Stranded recounts a story we’ve heard before: the tragic 1972 plane crash in the Andes that marooned a Uruguayan rugby team for 72 days. 16 young men survived only by resorting to cannibalism, eating the flesh of their dead teammates and friends. Their tale at first horrified the world, but when it quickly became clear that their survival depended on the sacrifice of the dead, and that they treated the act as almost a sacred ritual, their story evolved into a unique kind of heroism.
The film was directed by Gonzalo Arijon, a childhood friend of the survivors, who treks back into the mountains with the men to revisit the site of their ordeal. Many of the men bring their children, most of them teenagers now, along for the trip, which sets up a particularly poignant, even uplifting coda to the movie. Arijon also uses actors and a reconstructed crash site to stage blurry, black and white reenactments of the scene. These moments, used sparingly and shot at tilted angles, become jagged dream images, like the sudden bursts of a post-traumatic stress nightmare. But what elevates this movie far and above the expectations of your standard talking heads documentary—and there are plenty of them, since the entire story is told through the voices of the survivors—is the eloquent, honest, sometimes soaring poetic quality of their remembrances.
These men all came from upscale, educated backgrounds; they were pampered, city-bred and inexperienced, and they are intelligently recount their harrowing tale with an elegant, spiritual awareness. This is not a sordid tale of cannibalism, but a story of passage, from the ordered morality of civilization to the more primitive, stark morality of survival.
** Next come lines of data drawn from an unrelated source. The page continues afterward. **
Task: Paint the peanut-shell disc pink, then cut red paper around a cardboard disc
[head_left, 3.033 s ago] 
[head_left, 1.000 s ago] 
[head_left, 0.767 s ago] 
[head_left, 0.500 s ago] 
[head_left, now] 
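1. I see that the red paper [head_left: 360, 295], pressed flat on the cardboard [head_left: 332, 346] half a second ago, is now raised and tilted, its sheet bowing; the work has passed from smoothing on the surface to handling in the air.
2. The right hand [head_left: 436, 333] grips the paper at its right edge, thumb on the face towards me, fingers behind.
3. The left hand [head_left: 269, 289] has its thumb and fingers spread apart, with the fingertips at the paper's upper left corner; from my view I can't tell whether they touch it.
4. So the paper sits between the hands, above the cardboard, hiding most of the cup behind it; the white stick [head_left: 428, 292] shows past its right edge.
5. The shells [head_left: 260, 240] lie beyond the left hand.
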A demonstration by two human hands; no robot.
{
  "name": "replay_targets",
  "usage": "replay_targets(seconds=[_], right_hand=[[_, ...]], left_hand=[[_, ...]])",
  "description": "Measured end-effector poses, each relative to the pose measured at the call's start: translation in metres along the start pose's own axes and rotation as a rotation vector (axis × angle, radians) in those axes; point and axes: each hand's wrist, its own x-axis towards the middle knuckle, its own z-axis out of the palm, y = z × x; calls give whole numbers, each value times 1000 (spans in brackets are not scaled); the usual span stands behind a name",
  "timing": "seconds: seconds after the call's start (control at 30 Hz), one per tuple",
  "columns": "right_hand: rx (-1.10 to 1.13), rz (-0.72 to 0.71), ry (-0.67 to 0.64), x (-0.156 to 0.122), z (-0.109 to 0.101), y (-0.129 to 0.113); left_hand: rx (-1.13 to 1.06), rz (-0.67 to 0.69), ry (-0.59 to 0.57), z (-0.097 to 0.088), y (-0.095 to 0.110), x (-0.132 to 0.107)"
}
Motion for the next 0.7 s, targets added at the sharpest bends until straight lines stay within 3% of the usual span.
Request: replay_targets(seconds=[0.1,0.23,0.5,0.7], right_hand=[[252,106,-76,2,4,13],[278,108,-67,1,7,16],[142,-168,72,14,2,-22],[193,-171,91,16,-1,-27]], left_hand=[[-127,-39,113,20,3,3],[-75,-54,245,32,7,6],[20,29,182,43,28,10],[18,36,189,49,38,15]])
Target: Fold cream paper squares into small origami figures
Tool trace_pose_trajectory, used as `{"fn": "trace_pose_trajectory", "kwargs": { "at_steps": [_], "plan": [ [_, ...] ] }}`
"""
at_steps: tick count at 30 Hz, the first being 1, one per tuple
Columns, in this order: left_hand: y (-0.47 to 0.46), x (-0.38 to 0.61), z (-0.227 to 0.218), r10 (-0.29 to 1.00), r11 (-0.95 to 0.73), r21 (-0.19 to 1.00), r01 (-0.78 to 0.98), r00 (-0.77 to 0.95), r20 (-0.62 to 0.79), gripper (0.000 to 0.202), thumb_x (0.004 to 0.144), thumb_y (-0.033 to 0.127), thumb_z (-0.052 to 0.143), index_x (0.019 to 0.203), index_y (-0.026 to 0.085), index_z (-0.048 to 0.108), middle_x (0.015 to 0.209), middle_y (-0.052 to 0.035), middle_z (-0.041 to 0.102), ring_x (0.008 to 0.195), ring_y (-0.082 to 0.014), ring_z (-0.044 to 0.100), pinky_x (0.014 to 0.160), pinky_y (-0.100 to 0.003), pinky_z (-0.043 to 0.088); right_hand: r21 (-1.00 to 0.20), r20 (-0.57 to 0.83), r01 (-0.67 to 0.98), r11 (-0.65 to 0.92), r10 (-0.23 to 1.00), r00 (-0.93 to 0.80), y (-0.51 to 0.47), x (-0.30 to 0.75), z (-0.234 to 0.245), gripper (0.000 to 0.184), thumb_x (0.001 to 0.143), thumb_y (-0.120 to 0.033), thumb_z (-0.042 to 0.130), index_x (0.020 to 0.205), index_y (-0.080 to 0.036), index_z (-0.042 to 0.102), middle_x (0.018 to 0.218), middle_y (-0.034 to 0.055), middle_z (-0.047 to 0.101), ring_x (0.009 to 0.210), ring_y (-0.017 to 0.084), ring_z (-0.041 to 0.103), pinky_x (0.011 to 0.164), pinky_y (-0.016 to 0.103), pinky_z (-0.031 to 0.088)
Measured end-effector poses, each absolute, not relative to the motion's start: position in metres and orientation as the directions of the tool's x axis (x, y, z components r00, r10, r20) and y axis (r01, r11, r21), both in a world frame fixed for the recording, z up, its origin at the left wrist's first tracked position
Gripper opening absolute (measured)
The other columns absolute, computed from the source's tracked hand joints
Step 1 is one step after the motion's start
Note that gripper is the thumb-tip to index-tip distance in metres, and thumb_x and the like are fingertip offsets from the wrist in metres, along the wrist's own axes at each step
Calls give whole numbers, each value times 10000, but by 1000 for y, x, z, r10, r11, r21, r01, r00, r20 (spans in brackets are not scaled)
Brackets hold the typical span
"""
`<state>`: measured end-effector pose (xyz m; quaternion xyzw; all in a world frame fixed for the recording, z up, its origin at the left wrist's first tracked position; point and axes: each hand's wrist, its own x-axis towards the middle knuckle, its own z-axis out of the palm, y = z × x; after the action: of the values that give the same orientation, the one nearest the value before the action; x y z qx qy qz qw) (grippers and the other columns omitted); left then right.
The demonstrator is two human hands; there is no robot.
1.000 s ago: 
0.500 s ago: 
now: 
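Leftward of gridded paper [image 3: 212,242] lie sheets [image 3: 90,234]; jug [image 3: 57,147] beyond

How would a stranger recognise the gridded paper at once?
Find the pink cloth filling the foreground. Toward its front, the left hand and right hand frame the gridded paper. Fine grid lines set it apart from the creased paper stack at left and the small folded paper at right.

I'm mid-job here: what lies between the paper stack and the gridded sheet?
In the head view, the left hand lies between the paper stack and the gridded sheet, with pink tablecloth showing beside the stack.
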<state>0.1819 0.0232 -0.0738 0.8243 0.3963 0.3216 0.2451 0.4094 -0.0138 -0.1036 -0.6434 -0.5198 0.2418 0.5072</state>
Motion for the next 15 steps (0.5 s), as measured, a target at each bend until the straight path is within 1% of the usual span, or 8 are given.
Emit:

The director and his editors crosscut with tense efficiency during these moments of self-revelation, sometimes lingering on a series of faces without a word being said to let the devastation of their decisions sink in.
As their hopes continue to dim, they begin to look at death as an attractive exit, the peace of giving up becoming more desirable than the enormous struggle to survive. And each man agrees that if they should die, they would consider it an honor for their friends to eat them to continue living. In this way, their sacrifice becomes a religious act, like Christ, offering their body and their blood to go on living in the souls and flesh of the survivors. In the movie’s final scenes, with the survivors surrounded by their children atop the mountain where these rituals were enacted, you can see the actual deliverance of that pact.